When the mutant variants emerged, India should have been quick in finding out the prevalence of the strains, which it lacked then and even now. Could this be a primary factor in giving rise to the second massive wave?
This brings up the woefully inadequate scale of our evidence-gathering that I point out above. We simply do not know enough to be able to answer any questions about ‘variant’ virus strains with any real credibility. Even now, the scale of the effort to monitor variant virus strains is still stuttering along at far, far below what is needed. As a result, while variants quite likely are indeed playing roles (different variants in different places, quite likely) in today’s situations, it is impossible to say much more with any certainty.

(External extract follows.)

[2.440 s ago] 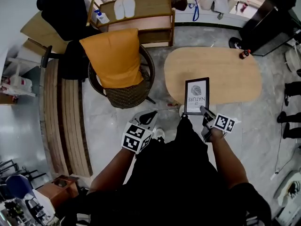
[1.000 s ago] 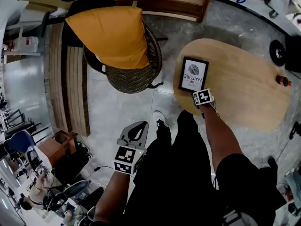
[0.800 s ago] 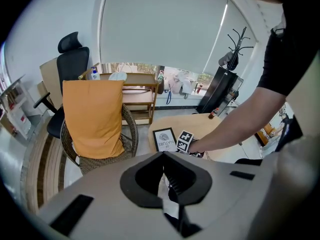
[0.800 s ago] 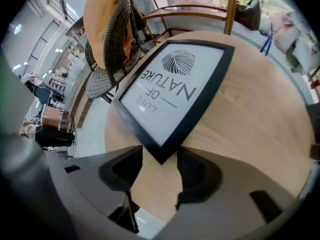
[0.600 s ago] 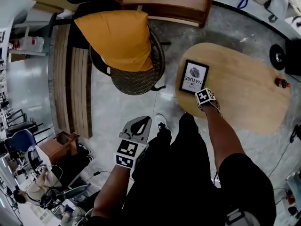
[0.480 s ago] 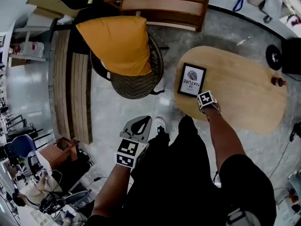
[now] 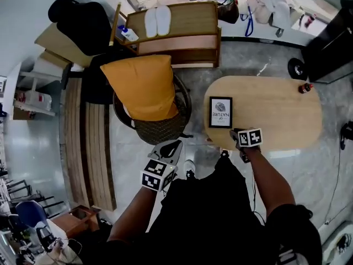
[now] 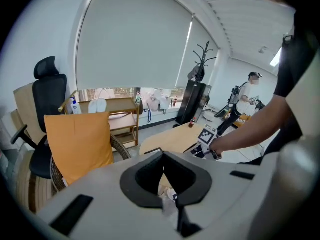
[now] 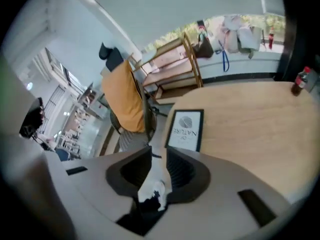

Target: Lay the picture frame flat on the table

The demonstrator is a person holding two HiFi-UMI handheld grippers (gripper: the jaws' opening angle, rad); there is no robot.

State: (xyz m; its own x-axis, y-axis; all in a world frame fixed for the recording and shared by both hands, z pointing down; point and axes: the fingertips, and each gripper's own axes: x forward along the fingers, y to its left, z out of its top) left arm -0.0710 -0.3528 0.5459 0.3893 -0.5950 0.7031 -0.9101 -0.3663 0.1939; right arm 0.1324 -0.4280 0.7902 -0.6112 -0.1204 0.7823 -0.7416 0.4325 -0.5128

During the latent period of almost three months when the daily cases went down along with mortality, India should have visualised the possibility of a second wave and should have prepared better, like increasing capacities of hospitals, makeshift hospitals, producing extra oxygen, mobilising extra health workers etc. But, these remain miles away from reality even now. How missing these has contributed to the sheer catastrophic situation that we are facing today?
Given the awful fact that people are widely reported to be dying without appropriate care, there is no question that we lack the scale of tertiary medical resources we need and should have mobilised. Currently, in many ways, we are digging a well while dying of thirst, as the saying goes. However, a question worth thinking about is, should we have thought of such a mobilisation as a short-term ‘girding-up-our-loins’ response to an acute, short-term crisis as we are all, communities and governments, thinking (and as the question itself ends up suggesting!)? Should we not have seen the epidemic as a salutary reminder that we needed long-term and durable changes to and improvements in our public health care systems?